_Exercise_. Please copy out every line of the listing below in which the word "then" appears.

_Listed entries_.

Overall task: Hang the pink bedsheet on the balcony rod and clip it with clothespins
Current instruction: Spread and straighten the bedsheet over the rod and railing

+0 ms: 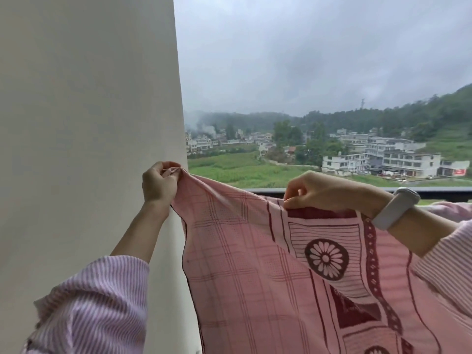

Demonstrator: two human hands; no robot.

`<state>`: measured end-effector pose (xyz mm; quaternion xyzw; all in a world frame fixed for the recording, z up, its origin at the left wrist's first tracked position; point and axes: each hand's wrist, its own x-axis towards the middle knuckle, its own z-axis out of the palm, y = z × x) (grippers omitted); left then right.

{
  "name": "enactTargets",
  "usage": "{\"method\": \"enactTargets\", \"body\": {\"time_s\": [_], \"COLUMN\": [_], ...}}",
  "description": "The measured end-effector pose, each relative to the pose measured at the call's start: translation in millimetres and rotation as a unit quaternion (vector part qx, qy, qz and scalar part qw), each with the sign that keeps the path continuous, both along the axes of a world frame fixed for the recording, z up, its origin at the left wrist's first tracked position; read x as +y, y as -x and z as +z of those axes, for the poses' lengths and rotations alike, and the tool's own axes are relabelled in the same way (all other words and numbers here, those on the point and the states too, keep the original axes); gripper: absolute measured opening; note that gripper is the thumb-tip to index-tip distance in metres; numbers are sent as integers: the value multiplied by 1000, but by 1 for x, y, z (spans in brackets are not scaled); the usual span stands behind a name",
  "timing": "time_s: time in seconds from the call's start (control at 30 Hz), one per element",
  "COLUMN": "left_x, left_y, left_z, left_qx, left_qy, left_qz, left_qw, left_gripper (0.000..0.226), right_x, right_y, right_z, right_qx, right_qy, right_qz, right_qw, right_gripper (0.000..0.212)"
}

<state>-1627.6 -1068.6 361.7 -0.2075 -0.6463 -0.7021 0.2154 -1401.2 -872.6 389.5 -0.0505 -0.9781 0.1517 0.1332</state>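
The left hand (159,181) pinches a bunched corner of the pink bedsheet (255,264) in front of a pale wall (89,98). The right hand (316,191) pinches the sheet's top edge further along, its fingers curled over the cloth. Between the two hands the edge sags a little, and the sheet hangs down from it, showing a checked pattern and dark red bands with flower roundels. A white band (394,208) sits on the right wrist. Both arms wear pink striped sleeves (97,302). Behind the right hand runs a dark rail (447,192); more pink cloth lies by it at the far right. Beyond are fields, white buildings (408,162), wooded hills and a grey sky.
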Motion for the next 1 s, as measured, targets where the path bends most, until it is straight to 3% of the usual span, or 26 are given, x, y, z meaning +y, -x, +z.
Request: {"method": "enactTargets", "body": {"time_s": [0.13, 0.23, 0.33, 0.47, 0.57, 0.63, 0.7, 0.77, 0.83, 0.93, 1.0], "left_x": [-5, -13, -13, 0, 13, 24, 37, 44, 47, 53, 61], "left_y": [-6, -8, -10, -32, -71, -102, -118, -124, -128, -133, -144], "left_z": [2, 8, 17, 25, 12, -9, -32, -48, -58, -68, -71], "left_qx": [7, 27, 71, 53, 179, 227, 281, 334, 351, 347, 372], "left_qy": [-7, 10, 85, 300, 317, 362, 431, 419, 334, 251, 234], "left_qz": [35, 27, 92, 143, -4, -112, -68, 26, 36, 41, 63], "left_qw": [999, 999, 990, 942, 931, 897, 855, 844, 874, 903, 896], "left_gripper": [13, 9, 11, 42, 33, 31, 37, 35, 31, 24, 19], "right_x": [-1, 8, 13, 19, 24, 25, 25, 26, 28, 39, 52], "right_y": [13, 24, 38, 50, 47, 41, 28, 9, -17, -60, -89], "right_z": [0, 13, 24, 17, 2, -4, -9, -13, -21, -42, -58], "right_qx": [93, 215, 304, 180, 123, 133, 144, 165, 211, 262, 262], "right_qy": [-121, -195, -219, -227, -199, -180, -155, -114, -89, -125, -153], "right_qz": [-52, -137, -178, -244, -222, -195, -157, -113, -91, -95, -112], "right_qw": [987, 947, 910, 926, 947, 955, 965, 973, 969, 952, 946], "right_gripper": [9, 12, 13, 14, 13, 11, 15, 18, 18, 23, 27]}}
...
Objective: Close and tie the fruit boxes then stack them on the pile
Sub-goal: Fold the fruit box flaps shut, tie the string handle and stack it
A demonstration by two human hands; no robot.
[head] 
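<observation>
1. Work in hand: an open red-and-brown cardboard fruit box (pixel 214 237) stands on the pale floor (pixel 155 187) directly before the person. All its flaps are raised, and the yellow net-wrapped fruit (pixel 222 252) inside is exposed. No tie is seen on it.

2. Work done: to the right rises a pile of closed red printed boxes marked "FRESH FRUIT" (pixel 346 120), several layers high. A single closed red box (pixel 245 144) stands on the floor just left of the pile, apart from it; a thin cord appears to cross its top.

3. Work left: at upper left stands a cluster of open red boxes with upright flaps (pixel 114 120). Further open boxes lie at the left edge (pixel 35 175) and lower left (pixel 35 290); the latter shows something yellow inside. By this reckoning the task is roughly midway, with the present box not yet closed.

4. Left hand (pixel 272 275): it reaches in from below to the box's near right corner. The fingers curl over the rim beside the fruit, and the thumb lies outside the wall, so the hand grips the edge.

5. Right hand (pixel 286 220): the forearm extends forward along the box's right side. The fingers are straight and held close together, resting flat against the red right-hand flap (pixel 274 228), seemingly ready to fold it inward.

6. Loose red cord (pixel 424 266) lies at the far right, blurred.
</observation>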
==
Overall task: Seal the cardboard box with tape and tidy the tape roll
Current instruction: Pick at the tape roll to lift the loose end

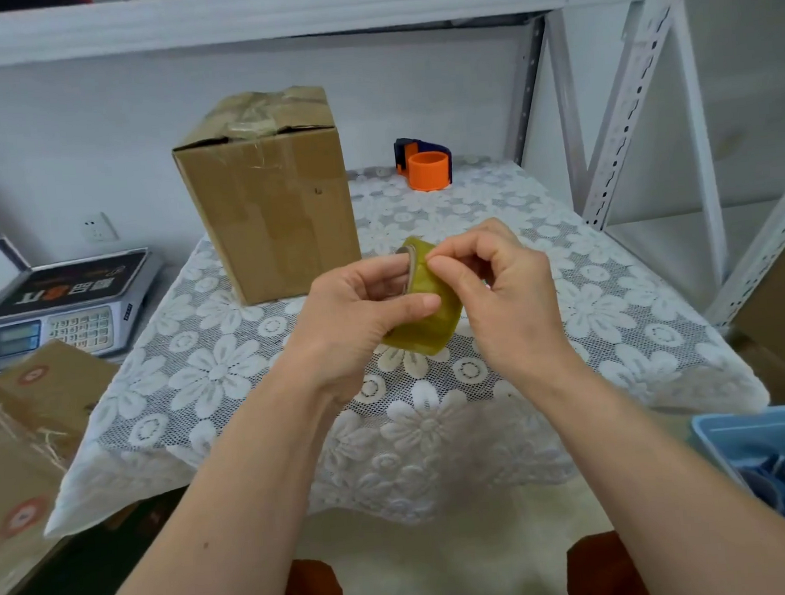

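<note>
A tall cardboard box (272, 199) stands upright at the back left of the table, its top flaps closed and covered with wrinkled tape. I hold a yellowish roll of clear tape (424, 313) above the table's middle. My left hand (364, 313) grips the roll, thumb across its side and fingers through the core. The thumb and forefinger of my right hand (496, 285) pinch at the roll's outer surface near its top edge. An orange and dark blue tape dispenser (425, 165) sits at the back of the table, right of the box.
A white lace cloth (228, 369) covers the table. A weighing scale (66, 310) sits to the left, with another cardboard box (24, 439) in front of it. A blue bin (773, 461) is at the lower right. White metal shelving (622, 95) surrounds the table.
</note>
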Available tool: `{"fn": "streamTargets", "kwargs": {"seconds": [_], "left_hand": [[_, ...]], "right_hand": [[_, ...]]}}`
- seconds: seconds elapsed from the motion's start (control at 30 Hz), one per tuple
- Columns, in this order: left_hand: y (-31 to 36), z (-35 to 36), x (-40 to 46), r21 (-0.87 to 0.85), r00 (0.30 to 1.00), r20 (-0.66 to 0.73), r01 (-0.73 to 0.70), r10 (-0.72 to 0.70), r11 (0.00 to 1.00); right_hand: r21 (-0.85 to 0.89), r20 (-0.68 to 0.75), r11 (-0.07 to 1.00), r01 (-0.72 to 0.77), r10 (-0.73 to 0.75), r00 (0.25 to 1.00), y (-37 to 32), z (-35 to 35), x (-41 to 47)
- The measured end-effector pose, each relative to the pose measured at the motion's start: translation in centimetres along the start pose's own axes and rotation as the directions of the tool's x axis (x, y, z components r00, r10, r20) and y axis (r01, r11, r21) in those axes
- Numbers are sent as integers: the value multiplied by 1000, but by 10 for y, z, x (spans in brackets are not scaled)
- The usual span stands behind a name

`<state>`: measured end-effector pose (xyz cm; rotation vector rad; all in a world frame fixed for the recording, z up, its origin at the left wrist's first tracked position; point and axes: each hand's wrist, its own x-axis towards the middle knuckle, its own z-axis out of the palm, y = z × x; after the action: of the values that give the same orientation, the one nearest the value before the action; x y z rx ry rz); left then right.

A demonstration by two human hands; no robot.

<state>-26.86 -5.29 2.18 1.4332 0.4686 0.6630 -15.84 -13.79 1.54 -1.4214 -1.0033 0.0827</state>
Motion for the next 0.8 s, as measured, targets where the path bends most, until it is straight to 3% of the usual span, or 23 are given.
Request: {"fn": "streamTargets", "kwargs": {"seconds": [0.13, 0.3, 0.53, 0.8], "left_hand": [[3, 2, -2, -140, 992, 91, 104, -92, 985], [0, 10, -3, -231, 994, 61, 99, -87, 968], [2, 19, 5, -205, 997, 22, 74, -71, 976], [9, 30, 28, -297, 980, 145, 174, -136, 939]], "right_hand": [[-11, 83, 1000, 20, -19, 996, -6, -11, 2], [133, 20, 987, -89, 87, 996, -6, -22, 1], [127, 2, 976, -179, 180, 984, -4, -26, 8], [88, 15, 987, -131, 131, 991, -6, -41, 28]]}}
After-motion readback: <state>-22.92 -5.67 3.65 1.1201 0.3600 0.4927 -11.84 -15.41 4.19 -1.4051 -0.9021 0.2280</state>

_Answer to this problem_.
`<state>`: measured end-effector pose (xyz mm; quaternion xyzw; all in a world frame fixed for the recording, z up, its origin at the left wrist's first tracked position; point and axes: each hand's wrist, its own x-axis towards the middle knuckle, its own z-axis out of the palm, y = z × x) (grippers omitted); left then right.
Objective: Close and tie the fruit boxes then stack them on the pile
`<state>`: measured end-effector pose (xyz cm; rotation vector rad; all in a world frame fixed for the recording, z up, its origin at the left wrist's first tracked position; point and axes: each hand's wrist, its own x-axis towards the middle knuckle, its own z-axis out of the palm, y = z × x; after the action: of the values that give the same orientation, the one nearest the value before the action; x y z rx ry rz); left then right.

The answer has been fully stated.